Why Not Read Your Bible?

If I were still Catholic, I don't know that I would be eager to open a Bible and study the revelation contained therein. Likely, I would recall the admonition so often delivered to me by nuns and priests in catechism and CCD classes that everything a good Catholic needs to know is to be found in the Catechism, the Missal and the Liturgy. Those passages of the Scriptures considered useful to the laity would be read during Mass, so one need not risk falling afoul of Church Law by wrongly interpreting Scripture. By that was meant by interpreting a passage differently than did Mother Church.

My perception, and I suspect the perception of many Catholics today, was that the Magisterium had carefully examined the entire Bible and had an official understanding of every single passage. How is the diligent Catholic to learn whether he may fall under anathema by discovering some meaning in a passage that is contrary to the official interpretation of the Roman Catholic Church? Has Mother Church done much to help the wouldbe Catholic Bible student avoid violating the rules laid down by the bishops assembled at Trent?

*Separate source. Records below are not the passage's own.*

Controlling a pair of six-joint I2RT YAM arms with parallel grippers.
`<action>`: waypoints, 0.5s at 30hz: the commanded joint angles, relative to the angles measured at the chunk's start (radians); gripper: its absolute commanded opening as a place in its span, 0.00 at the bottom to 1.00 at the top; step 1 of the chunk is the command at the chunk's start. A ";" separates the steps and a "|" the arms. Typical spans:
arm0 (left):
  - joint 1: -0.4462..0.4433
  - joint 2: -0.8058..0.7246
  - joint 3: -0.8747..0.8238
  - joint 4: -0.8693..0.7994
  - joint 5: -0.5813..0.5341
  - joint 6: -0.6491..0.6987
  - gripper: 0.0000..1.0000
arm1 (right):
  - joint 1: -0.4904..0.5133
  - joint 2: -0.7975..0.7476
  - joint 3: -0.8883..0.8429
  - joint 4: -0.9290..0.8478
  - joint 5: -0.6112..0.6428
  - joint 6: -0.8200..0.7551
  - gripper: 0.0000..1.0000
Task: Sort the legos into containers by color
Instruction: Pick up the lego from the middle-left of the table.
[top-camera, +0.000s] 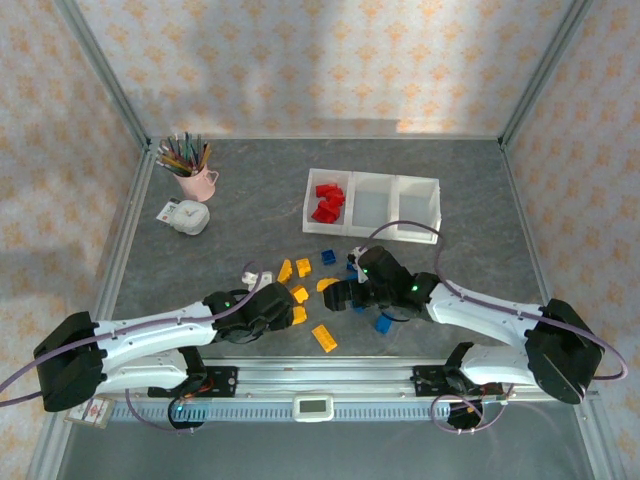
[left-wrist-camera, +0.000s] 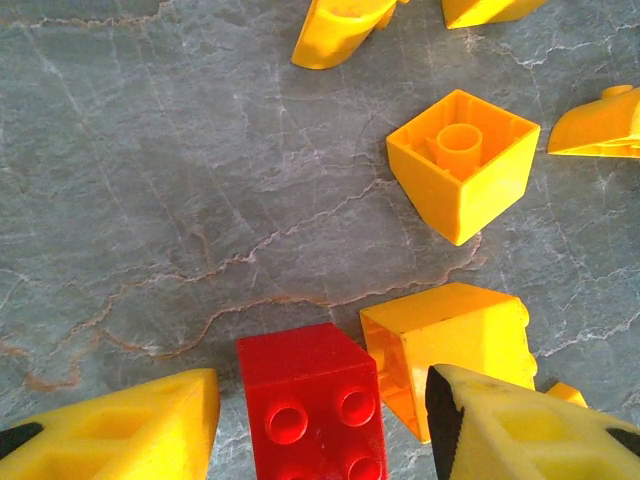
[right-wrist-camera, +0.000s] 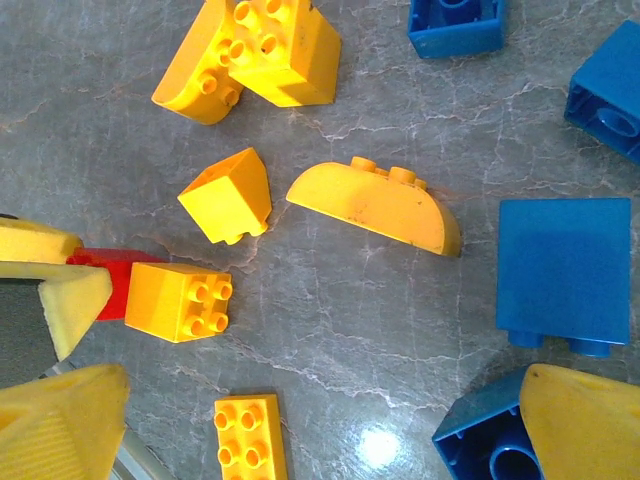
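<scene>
Left gripper (left-wrist-camera: 320, 398): straddles the red lego (left-wrist-camera: 300, 385), jaws partway apart, clamping nothing. Red lego: lies centred between the pads, studs up. Yellow lego (left-wrist-camera: 450, 335): crowds in just right of the red lego, partly under the right pad. Right gripper (right-wrist-camera: 320, 400): hangs wide open, empty, farther from the red lego. Containers (top-camera: 322, 227): well beyond the red lego, reds in one end bin.

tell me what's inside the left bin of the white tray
A pile of red legos lies in the left bin. Whatever is under the pile is covered from above.
</scene>
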 joint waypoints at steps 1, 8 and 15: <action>0.001 0.023 -0.020 -0.037 -0.015 -0.022 0.55 | 0.002 0.005 0.027 0.005 0.031 -0.003 1.00; 0.000 0.023 -0.050 -0.010 -0.007 -0.025 0.43 | 0.003 0.009 0.034 0.003 0.033 -0.006 1.00; 0.000 -0.030 0.030 -0.101 -0.076 -0.020 0.29 | 0.002 -0.010 0.055 -0.011 0.057 -0.004 1.00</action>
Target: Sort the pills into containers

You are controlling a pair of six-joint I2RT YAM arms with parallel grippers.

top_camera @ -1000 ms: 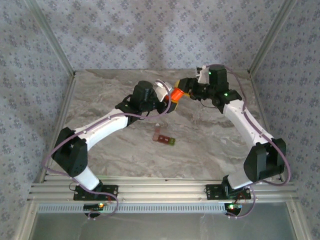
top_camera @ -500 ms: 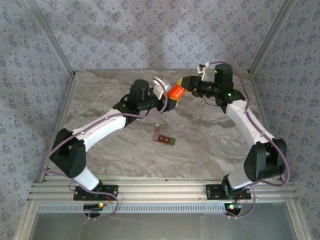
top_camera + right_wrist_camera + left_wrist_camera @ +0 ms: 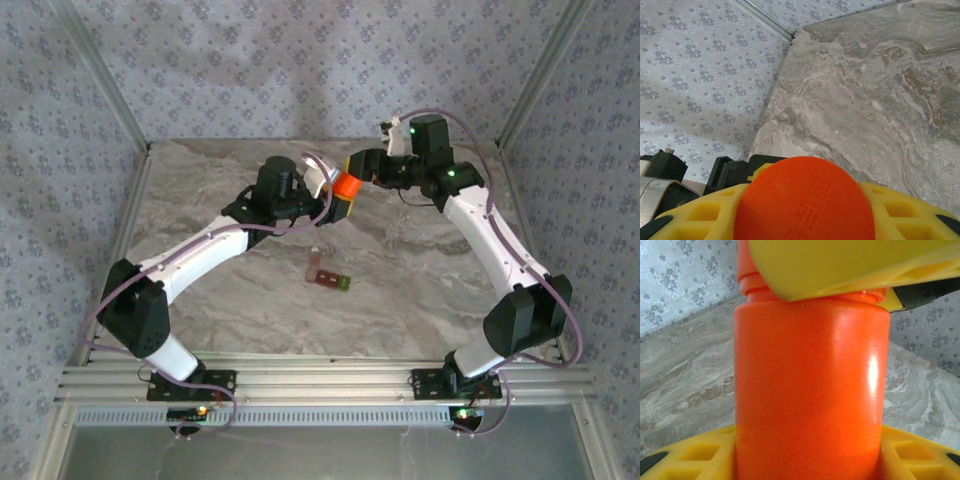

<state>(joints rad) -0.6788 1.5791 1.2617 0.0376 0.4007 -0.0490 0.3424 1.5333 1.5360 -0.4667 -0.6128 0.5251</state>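
Note:
An orange pill bottle (image 3: pixel 346 185) is held in the air above the far middle of the table, between both arms. My left gripper (image 3: pixel 337 204) is shut on its body; the left wrist view has the bottle (image 3: pixel 810 385) upright between my yellow fingers (image 3: pixel 685 455). My right gripper (image 3: pixel 357 168) is shut on the bottle's cap end (image 3: pixel 805 200), and one of its yellow fingers (image 3: pixel 840 265) crosses the top of the left wrist view. The containers (image 3: pixel 328 277), a dark red-brown strip with a green end, lie flat on the table nearer the arms. No pills are visible.
The marble table (image 3: pixel 420 290) has patterned walls behind and at both sides, with metal frame posts (image 3: pixel 100 70) at the corners. The aluminium rail (image 3: pixel 320 380) carrying the arm bases runs along the near edge.
The right wrist has turned and shifted left and back while staying on the bottle's cap end. The bottle and the left gripper moved slightly away from the arm bases. The containers have not moved.

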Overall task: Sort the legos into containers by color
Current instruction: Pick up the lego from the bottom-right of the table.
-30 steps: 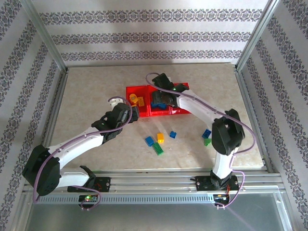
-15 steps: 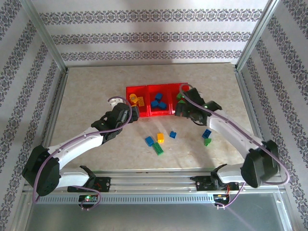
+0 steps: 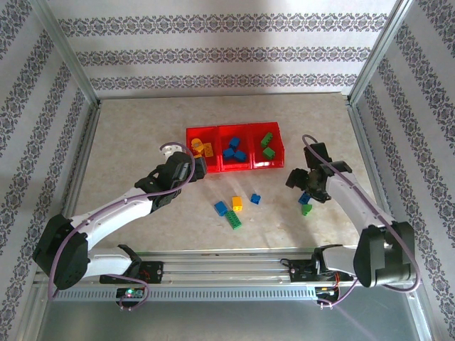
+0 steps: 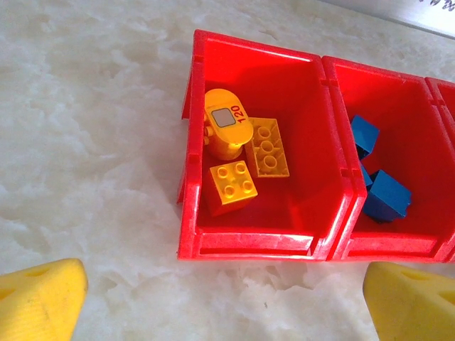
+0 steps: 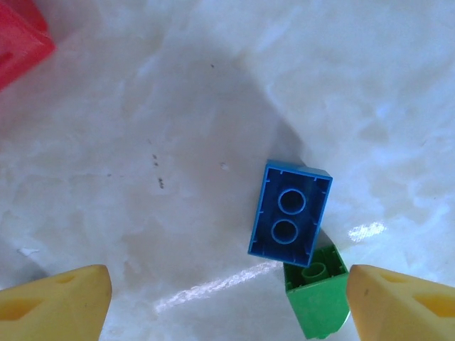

There is an urban legend, of sorts, that maintains the false notion that the Roman Church has always vehemently opposed any notion that laymen should read the Bible. While there indeed may have been periods or regions when this view obtained, in my own studies I have discovered ample evidence that Catholic officialdom has actually encouraged Bible reading and study, though with stringent warnings against private interpretation. There was a period, in fact, when popes granted indulgences to Catholic laity for reading in the Scriptures. Pius XII really pushed lay Bible reading and study in his encyclical Divino afflante Spiritu (Denzinger 2293).

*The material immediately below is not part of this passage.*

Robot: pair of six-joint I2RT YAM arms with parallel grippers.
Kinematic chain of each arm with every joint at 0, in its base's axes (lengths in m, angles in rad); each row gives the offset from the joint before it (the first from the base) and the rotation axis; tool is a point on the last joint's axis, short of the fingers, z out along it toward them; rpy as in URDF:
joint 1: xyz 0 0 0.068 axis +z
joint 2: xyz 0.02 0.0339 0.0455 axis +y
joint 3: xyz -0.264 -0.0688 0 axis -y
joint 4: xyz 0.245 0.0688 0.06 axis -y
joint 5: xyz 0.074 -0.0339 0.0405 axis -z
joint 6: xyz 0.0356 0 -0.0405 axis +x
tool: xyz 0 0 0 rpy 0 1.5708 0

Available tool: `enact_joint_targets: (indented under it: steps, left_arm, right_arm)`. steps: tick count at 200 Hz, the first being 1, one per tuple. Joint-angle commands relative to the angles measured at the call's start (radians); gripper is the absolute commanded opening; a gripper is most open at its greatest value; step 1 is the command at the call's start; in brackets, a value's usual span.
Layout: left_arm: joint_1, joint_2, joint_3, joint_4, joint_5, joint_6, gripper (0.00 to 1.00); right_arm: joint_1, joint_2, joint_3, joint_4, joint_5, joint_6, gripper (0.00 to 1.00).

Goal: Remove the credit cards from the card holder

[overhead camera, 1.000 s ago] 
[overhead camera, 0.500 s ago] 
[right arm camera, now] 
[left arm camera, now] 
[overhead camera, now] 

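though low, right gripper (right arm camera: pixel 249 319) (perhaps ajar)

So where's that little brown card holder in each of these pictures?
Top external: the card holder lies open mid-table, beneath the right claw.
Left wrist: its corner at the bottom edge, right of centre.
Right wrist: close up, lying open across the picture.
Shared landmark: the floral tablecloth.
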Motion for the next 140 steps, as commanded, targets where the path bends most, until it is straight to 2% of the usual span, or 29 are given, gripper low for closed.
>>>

In contrast to earlier papal pronouncements, Divino afflante Spiritu was not one large protest against private readings and intuitive understandings of the Bible, independently reached. Divino afflante Spiritu gave the green light to modern methods of research, and in so doing it rejected those traditional Catholic notions which held the Vulgate (Latin) Bible of Saint Jerome to be the absolute depository of divine truth, the source, sole and authentic, of God's word. Pius XII's encyclical not only opened the door for a retranslating of the Scriptures, but it encouraged biblical scholars to return to the original languages of the Bible, the earlier, pre-Latin Aramaic, Hebrew and Greek manuscripts. "The sacred books were not given by God to men to satisfy their curiosity or to provide them with material for study and research," said Pius XII in the encyclical, "but, as the the Apostle notes, in order that these Divine Oracles might 'instruct us to salvation, by the faith which is in Christ Jesus' and 'that the man of God may be perfect, furnished to every good work. - John Deedy, Retrospect: The Origins of Catholilc Beliefs and Practices, Thomas More Press (1990), pp. 231-32

So you see, dear Catholic readers, there really is no reason why you should not take up the invitation so often presented on this board to search the Scriptures. Why not take a few moments right now to spend with God's written revelation?

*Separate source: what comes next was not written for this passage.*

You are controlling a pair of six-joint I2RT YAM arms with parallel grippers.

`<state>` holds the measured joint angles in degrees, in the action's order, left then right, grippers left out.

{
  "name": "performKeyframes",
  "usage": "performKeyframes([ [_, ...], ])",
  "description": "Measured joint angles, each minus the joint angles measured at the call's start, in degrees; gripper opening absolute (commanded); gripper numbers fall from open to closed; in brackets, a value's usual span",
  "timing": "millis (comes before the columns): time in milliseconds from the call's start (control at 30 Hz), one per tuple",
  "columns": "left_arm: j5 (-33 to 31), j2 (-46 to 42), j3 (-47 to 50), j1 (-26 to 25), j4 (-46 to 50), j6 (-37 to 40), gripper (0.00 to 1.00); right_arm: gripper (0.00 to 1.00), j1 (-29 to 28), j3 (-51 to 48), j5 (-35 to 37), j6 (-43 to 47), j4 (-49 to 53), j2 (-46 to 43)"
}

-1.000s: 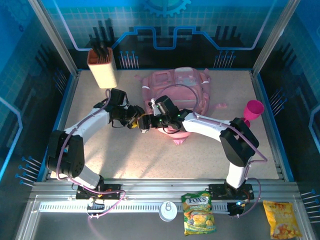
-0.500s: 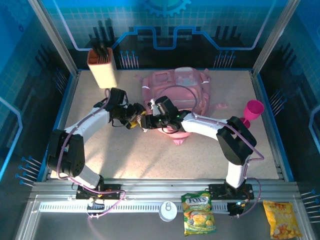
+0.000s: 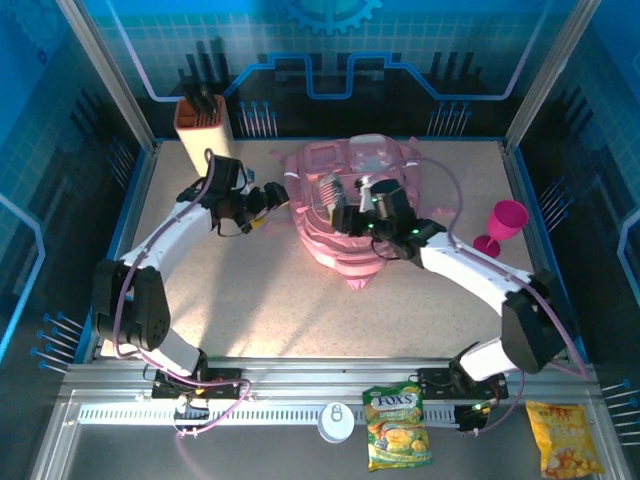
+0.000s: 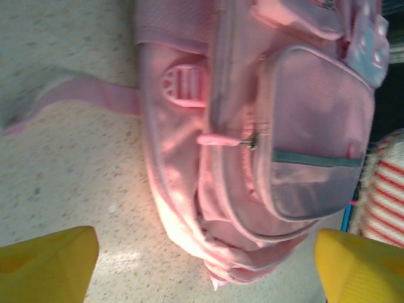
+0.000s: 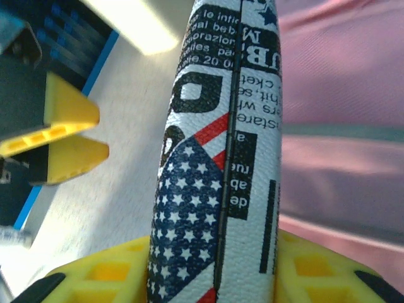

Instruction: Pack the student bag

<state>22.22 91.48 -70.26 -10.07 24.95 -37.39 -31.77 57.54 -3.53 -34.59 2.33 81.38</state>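
Loading: right end effector grips ball over bag, left end effector wide open, empty; next: insert ball into open compartment.

Table top: beige, speckled, fills the centre of the top view, with a thin blue border down its left and right edges. Silver aluminium posts at upper left and upper right. Back wall: blue grid panel, circuit-line graphic, gear at top centre. Side panels dark blue, same pattern. Metal rail across the bottom. Glare patch on the table, lower left of the left wrist view.
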Motion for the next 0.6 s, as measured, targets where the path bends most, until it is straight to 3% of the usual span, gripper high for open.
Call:
performKeyframes([
  [300, 4.7, 15.4, -12.6, -4.8, -0.7, 2.9, 0.54, 0.35, 7.3, -3.4, 5.3, -0.5, 5.0, -6.4],
  [600, 4.6, 25.6, -25.7, -5.2, 1.7, 3.3, 0.47, 0.36, 9.1, -5.1, 6.1, -2.6, 7.9, -7.0],
])
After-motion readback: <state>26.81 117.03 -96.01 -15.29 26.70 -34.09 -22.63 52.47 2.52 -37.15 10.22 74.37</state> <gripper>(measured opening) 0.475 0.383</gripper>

Some might still hang back, fearful they could invite anathema by discovering some truth in the Scriptures that differs from the official RCC understanding. Not to worry. The odds against offending Mother Church in this way are slim indeed. Of all the multitude of passages in the Bible, the Magisterium has only definitively interpreted seven passages in defending traditional doctrine and morals--John 3:5, 20:22, 20:23; Luke 22:19; 1 Corinthians 11:24; Romans 5:12; James 5:14.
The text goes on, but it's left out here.